**What needs to be done**
If a line in the data below contains the word "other", copy it out.

**Data below**
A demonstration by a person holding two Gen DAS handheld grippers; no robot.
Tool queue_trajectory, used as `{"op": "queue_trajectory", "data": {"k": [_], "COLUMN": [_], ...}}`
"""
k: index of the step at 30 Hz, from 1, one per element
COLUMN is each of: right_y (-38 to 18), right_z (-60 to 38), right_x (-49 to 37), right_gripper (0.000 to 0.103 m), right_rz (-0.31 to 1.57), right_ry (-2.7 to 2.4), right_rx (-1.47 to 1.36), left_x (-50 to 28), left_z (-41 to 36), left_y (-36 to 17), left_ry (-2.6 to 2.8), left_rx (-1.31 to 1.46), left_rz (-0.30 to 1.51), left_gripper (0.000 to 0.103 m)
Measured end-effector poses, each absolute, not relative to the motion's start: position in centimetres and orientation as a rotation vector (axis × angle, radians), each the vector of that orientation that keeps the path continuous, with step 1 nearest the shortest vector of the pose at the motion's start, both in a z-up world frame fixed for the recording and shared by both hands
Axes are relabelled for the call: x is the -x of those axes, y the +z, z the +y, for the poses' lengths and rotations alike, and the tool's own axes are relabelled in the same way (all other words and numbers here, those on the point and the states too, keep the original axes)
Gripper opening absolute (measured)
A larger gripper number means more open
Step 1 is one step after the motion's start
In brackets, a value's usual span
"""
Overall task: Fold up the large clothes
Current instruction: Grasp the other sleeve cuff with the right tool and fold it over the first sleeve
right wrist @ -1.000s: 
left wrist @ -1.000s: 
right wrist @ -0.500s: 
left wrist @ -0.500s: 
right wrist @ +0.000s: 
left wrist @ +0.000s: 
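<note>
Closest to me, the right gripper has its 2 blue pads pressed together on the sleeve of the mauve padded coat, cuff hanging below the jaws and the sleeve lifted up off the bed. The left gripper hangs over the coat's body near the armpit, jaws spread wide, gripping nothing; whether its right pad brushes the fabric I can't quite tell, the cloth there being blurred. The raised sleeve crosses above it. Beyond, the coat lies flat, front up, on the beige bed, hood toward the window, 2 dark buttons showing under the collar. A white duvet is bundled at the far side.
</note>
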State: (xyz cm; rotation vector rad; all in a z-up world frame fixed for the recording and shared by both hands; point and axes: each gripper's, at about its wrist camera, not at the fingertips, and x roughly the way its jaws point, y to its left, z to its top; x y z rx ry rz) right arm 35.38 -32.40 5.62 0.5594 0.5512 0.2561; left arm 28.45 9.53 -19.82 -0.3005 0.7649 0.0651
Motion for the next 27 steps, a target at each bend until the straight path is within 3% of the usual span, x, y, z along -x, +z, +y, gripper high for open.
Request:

**Solution**
Axes are relabelled for the call: x is the -x of those axes, y the +z, z the +y, for the poses' lengths and rotations alike, and the tool's own axes are relabelled in the same way (all other words and numbers here, those on the point and the states too, keep the original axes)
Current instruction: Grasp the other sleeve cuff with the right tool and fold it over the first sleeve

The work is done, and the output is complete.